▸ **WHAT THE TASK REQUIRES**
Give back, word for word, the lines in the listing below from the one holding "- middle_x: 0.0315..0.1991" down to the one holding "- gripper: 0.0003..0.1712", both ends included.
─── TASK INPUTS
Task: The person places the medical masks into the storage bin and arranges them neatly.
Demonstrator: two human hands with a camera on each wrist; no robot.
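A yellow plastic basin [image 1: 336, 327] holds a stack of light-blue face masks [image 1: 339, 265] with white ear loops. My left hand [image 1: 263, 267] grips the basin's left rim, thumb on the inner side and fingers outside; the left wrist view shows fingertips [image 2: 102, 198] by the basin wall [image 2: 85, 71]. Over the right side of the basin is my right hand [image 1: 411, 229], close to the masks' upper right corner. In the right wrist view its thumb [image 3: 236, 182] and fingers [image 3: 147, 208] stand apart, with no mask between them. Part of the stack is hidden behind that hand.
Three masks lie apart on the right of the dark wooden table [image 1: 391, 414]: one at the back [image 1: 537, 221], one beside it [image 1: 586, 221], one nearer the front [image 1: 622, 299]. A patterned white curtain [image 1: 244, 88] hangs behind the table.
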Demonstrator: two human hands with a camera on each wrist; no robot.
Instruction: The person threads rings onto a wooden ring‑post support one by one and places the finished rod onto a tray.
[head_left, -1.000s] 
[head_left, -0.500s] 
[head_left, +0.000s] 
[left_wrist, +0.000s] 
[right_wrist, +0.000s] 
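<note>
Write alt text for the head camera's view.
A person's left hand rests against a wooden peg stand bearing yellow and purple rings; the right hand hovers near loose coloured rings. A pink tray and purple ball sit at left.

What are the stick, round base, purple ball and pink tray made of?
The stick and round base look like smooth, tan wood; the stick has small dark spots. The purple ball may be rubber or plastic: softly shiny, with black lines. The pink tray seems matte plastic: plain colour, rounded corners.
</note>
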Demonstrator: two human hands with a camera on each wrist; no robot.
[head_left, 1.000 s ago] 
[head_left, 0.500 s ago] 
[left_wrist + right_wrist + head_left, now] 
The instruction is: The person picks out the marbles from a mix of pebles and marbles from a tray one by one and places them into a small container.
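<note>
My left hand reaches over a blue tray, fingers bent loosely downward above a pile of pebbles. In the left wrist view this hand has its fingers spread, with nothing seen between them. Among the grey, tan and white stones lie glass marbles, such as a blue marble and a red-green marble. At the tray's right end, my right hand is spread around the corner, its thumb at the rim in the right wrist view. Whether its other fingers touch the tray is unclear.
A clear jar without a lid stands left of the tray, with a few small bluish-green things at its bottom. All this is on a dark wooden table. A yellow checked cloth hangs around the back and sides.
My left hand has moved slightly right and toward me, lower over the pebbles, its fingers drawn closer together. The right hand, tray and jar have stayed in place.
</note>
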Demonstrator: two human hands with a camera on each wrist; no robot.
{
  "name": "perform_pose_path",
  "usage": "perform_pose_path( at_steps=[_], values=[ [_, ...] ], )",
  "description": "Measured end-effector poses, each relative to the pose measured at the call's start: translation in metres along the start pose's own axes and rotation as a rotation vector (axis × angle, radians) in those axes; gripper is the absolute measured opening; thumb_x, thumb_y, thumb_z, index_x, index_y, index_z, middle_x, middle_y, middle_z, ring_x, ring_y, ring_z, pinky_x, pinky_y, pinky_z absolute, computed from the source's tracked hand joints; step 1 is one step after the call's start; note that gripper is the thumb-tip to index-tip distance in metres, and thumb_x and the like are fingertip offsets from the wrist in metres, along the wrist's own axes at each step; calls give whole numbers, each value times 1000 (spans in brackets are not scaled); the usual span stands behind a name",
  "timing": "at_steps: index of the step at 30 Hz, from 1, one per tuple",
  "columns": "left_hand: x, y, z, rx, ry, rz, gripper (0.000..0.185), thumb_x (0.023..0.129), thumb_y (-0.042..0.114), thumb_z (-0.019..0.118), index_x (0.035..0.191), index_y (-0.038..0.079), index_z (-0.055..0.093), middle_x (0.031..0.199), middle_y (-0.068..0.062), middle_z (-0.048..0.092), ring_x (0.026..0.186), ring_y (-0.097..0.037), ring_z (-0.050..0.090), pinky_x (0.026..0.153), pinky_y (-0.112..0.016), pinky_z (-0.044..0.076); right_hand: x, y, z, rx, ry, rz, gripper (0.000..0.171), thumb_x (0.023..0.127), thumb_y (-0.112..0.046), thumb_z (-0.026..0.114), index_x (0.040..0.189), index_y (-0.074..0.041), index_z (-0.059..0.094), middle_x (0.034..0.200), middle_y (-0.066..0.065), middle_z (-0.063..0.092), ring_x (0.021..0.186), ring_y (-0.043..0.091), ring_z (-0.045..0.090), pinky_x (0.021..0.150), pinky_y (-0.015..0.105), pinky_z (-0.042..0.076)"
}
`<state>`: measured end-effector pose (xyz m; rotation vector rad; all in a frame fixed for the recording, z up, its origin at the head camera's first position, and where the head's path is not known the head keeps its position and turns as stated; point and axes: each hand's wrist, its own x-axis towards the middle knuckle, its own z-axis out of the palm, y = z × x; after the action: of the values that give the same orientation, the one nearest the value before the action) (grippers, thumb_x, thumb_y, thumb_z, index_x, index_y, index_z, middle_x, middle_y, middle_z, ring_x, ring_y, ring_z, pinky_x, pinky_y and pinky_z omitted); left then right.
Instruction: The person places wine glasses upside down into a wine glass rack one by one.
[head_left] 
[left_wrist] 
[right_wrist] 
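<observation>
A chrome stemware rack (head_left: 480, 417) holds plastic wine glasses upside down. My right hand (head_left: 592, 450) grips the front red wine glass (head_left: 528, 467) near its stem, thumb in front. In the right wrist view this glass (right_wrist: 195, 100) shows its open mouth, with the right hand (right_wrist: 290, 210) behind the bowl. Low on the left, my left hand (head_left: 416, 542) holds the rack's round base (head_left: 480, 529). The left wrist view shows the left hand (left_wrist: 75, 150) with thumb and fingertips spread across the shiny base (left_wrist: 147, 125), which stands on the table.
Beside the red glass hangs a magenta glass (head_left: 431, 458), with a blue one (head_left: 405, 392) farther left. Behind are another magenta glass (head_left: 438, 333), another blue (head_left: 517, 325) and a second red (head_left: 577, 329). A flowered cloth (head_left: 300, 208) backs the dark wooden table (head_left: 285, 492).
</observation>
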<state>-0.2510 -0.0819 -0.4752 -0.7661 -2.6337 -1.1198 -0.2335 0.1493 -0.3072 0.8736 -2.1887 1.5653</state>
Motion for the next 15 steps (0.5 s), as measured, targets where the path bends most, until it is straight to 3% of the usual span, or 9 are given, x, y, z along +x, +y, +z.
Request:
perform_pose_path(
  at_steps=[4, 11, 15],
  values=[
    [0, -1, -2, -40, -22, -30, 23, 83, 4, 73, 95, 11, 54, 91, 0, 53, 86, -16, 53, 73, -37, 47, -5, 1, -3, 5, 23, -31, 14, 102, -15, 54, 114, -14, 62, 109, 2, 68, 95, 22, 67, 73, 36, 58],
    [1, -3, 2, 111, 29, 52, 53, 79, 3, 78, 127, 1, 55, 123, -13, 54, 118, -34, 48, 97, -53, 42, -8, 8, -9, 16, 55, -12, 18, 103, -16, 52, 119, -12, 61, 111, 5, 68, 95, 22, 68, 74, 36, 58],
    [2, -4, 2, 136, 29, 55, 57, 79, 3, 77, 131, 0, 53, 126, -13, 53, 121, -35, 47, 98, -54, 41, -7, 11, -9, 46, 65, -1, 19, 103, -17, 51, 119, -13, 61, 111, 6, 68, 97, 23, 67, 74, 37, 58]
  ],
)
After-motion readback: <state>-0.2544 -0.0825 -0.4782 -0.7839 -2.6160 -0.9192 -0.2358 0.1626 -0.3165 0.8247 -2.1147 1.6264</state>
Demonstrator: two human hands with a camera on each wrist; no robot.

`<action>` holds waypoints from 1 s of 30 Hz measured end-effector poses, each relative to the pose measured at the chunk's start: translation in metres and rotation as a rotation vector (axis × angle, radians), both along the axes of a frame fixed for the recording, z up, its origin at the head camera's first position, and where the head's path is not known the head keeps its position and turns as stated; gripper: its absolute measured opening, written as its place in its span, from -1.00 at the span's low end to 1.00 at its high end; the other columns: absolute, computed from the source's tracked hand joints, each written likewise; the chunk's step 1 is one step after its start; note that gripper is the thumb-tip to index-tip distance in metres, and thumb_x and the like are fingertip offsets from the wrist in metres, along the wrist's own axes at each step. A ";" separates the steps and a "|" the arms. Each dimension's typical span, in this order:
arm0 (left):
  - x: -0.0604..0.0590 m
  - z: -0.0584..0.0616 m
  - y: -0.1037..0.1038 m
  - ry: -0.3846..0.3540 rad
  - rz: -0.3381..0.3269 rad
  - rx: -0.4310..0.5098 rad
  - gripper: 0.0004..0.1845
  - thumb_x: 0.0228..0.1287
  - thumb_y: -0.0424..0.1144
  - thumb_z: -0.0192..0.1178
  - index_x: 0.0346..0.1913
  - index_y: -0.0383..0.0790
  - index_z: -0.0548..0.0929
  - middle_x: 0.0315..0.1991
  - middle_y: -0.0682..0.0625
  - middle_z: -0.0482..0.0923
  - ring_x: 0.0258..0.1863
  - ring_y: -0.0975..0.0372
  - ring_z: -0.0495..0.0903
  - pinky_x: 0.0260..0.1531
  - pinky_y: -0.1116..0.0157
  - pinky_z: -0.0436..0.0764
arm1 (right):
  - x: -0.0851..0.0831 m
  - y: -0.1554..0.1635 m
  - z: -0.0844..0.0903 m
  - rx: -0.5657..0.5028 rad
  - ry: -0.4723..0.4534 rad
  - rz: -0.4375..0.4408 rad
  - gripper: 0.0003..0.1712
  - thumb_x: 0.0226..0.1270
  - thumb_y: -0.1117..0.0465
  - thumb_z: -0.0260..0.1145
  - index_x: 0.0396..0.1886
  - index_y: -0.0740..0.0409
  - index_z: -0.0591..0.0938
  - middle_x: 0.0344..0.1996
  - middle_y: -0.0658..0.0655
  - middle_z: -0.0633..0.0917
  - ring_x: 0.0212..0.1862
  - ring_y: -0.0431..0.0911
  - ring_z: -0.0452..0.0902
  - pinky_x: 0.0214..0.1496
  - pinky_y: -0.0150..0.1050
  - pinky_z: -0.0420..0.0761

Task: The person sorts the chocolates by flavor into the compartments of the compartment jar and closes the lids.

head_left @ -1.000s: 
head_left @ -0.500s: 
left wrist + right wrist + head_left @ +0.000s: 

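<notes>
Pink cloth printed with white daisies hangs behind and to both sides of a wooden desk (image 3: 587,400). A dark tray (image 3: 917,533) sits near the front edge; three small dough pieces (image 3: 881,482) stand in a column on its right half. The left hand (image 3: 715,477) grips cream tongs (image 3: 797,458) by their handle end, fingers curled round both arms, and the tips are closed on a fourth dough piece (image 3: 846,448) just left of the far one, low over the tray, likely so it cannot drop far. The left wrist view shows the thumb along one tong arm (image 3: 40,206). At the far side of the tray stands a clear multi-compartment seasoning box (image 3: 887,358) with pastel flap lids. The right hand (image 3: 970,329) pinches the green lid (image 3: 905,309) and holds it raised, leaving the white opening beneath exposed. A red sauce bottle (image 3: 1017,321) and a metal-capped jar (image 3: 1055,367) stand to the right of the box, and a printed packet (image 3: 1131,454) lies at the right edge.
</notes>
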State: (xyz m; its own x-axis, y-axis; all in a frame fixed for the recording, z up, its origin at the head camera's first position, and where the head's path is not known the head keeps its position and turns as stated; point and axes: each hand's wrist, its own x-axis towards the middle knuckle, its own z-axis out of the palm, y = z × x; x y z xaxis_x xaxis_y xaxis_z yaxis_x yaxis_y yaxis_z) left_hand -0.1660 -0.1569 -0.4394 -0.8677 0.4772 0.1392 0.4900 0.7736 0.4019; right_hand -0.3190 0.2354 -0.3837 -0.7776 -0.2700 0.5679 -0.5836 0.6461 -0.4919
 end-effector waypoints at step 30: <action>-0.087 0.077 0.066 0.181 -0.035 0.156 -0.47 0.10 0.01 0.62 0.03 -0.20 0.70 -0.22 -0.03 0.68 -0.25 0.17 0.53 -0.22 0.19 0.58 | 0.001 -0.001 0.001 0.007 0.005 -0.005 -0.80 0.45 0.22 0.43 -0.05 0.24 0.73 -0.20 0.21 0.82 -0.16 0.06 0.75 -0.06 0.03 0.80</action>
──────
▸ **SOLUTION FOR THIS EXERCISE**
  - middle_x: 0.0315..0.1991
  - middle_y: -0.0682..0.0625
  - middle_z: -0.0482..0.0923
  - ring_x: 0.0258..0.1863
  - ring_y: -0.0975..0.0372
  - ring_z: -0.0495..0.0903
  - pinky_x: 0.0260..0.1531
  - pinky_y: -0.1116..0.0157
  - pinky_z: -0.0436..0.0764
arm1 (right):
  - x: -0.0851..0.0831 m
  - y: -0.1554..0.1635 m
  - z: -0.0844..0.0903 m
  - rx: -0.5657..0.5028 rad
  - ry: -0.4723..0.4534 rad
  - rz: -0.4375..0.4408 rad
  - gripper: 0.0003..0.1712

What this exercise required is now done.